### Work order:
Make an exact copy of the listing, without images.

### Given data:
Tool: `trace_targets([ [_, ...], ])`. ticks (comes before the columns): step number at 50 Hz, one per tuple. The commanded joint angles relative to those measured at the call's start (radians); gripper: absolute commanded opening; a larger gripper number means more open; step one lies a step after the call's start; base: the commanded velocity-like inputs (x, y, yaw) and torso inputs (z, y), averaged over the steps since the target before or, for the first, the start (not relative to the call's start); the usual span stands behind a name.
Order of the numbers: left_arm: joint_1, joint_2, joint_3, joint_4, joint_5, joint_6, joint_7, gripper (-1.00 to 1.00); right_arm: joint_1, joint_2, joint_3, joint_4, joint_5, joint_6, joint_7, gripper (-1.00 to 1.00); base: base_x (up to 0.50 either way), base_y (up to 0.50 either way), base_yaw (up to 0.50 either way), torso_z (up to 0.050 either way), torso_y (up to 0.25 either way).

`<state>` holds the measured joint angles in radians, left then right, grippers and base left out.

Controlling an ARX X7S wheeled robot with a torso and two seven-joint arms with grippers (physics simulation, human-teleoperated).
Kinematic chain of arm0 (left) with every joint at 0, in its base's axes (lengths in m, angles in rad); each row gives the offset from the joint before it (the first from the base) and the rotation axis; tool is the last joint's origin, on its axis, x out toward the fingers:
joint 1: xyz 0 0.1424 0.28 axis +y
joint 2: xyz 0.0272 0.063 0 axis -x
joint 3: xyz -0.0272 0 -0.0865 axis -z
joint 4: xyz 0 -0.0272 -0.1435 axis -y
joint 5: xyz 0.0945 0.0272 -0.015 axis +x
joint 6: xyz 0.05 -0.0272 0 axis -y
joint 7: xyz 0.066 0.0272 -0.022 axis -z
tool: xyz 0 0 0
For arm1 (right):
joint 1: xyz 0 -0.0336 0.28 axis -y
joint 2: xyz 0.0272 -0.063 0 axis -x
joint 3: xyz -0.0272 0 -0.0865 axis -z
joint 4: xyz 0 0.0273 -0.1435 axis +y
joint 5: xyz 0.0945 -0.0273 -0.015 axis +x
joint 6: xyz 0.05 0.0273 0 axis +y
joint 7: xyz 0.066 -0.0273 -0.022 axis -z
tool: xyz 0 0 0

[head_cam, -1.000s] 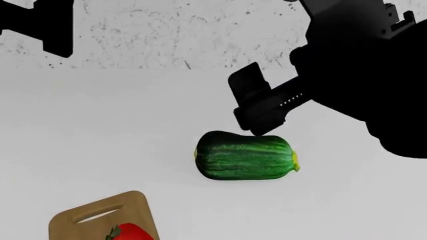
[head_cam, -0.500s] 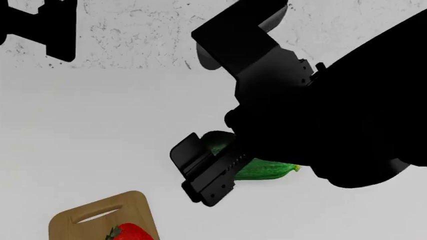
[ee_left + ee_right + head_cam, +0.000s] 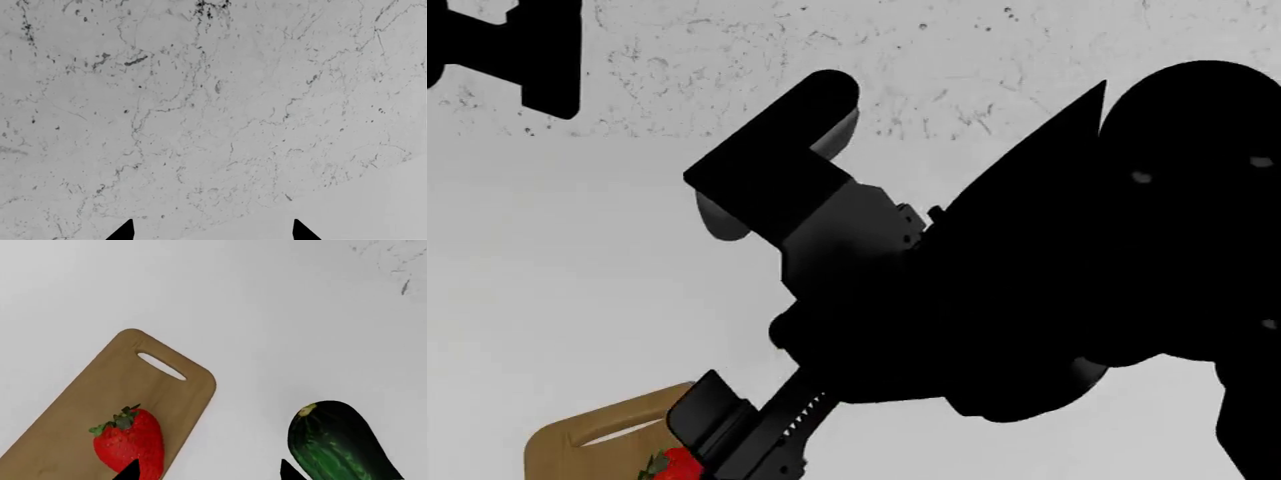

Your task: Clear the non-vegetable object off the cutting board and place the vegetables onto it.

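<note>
on a white counter (image 3: 280,305) backed by speckled marble, the right gripper (image 3: 208,471), fingers spread, hovers between strawberry (image 3: 130,444) and zucchini (image 3: 337,442); left gripper (image 3: 212,230) likewise spread.

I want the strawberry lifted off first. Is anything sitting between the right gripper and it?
Nothing visible does. In the right wrist view the strawberry lies alone on the cutting board, one fingertip of the right gripper just over it. The zucchini rests off the board, on the tabletop, to the side.

Open white counter (image 3: 267,300) all around the cutting board (image 3: 100,405), so approach is easy there. The strawberry (image 3: 130,442) takes up the board's middle, and the zucchini (image 3: 337,442) sits off its edge, with a bare gap between.
</note>
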<state>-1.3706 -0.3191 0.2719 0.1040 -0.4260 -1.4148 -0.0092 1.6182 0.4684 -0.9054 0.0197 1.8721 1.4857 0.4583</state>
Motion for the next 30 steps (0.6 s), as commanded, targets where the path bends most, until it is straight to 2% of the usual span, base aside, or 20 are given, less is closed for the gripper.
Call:
trace_targets([
  [1, -0.004, 0.023, -0.026, -0.012, 0.005, 0.01, 0.026, 1.0, -0.018, -0.05, -0.009, -0.017, 0.029, -0.029, -0.033, 1.0, 0.0, 0.0, 0.0, 0.0, 0.0],
  [9, -0.002, 0.021, -0.025, -0.016, 0.002, 0.015, 0.024, 1.0, -0.029, -0.089, -0.028, -0.009, 0.017, -0.039, -0.069, 1.0, 0.0, 0.0, 0.0, 0.0, 0.0],
  [14, -0.001, 0.017, -0.029, -0.018, 0.0, 0.016, 0.023, 1.0, -0.037, -0.112, -0.043, 0.009, -0.059, -0.033, -0.145, 1.0, 0.0, 0.0, 0.0, 0.0, 0.0],
  [30, -0.005, 0.011, -0.027, -0.022, -0.005, 0.018, 0.017, 1.0, -0.076, -0.13, -0.082, 0.018, -0.176, -0.067, -0.278, 1.0, 0.0, 0.0, 0.0, 0.0, 0.0],
])
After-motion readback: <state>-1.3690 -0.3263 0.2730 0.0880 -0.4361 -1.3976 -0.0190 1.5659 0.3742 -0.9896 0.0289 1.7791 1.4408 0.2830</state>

### Worked solution:
Tool: `trace_targets([ [_, ...], ])`. ticks (comes before the columns): step number at 50 Hz, one per tuple. The commanded joint angles relative to those measured at the call's start (radians); gripper: absolute commanded opening; a larger gripper number means more open; step one lies a step after the call's start; base: the commanded velocity-like inputs (x, y, yaw) and torso inputs (z, y), averaged over the steps since the target before or, for the first, the start (not relative to the call's start); the usual span stands behind a name.
Order of the numbers: left_arm: joint_1, joint_2, joint_3, joint_4, joint_5, joint_6, joint_7, gripper (-1.00 to 1.00); right_arm: joint_1, joint_2, joint_3, joint_4, joint_5, joint_6, joint_7, gripper (-1.00 to 1.00); base: base_x (up to 0.50 either way), base_y (up to 0.50 either way), base_yaw (up to 0.50 either way), torso_z (up to 0.050 either way), torso_y (up to 0.25 either way).

`<state>` holds the measured joint angles in radians, left then right, grippers and base left out.

Controlling an ARX X7S wheeled robot with a torso and two seven-joint arms with grippers (physics simulation, human-teleoperated).
Kinematic chain of arm0 (left) with every joint at 0, in its base's axes (lengths in m, angles in rad); each row gives the offset from the joint before it (the first from the base) and the rotation axis; tool is the last joint's origin, on its axis, x out toward the fingers:
joint 1: xyz 0 0.1424 0.28 axis +y
joint 2: xyz 0.0272 0.063 0 axis -x
joint 3: xyz -0.0272 0 -0.0865 axis -z
joint 4: xyz 0 -0.0272 -0.1435 axis -y
joint 5: xyz 0.0945 0.0272 -0.015 axis +x
joint 6: xyz 0.05 -0.0272 0 axis -y
joint 7: xyz 0.066 0.0272 -0.022 axis -z
tool: xyz 0 0 0
For arm1 (right):
joint 1: xyz 0 -0.0336 0.28 axis -y
joint 2: xyz 0.0272 -0.063 0 axis -x
joint 3: xyz -0.0272 0 -0.0865 axis -z
joint 4: xyz 0 0.0273 -0.1435 axis +y
joint 5: xyz 0.0945 -0.0273 -0.015 axis +x
joint 6: xyz 0.05 0.0273 0 axis +y
joint 7: xyz 0.066 -0.0273 -0.022 axis -z
tool: xyz 0 0 0

[head_cam, -1.000s] 
[head_cam, -0.500s] 
[ee_left + ee_right + head_cam, +0.000s] 

Your task: Clear the non-vegetable object off the cutting board and place the vegetables onto it.

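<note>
on a white counter (image 3: 280,305) backed by speckled marble, the right gripper (image 3: 208,471), fingers spread, hovers between strawberry (image 3: 130,444) and zucchini (image 3: 337,442); left gripper (image 3: 212,230) likewise spread.

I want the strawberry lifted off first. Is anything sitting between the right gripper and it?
Nothing visible does. In the right wrist view the strawberry lies alone on the cutting board, one fingertip of the right gripper just over it. The zucchini rests off the board, on the tabletop, to the side.

Open white counter (image 3: 267,300) all around the cutting board (image 3: 100,405), so approach is easy there. The strawberry (image 3: 130,442) takes up the board's middle, and the zucchini (image 3: 337,442) sits off its edge, with a bare gap between.
</note>
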<state>-1.3706 -0.3191 0.2719 0.1040 -0.4260 -1.4148 -0.0092 1.6182 0.4684 -0.9054 0.0197 1.8721 1.4857 0.4583</state>
Motion for the next 30 steps (0.6 s), as commanded, targets where the path bends most, until it is straight to 2% of the usual span, base aside, or 20 are given, less is closed for the gripper.
Call:
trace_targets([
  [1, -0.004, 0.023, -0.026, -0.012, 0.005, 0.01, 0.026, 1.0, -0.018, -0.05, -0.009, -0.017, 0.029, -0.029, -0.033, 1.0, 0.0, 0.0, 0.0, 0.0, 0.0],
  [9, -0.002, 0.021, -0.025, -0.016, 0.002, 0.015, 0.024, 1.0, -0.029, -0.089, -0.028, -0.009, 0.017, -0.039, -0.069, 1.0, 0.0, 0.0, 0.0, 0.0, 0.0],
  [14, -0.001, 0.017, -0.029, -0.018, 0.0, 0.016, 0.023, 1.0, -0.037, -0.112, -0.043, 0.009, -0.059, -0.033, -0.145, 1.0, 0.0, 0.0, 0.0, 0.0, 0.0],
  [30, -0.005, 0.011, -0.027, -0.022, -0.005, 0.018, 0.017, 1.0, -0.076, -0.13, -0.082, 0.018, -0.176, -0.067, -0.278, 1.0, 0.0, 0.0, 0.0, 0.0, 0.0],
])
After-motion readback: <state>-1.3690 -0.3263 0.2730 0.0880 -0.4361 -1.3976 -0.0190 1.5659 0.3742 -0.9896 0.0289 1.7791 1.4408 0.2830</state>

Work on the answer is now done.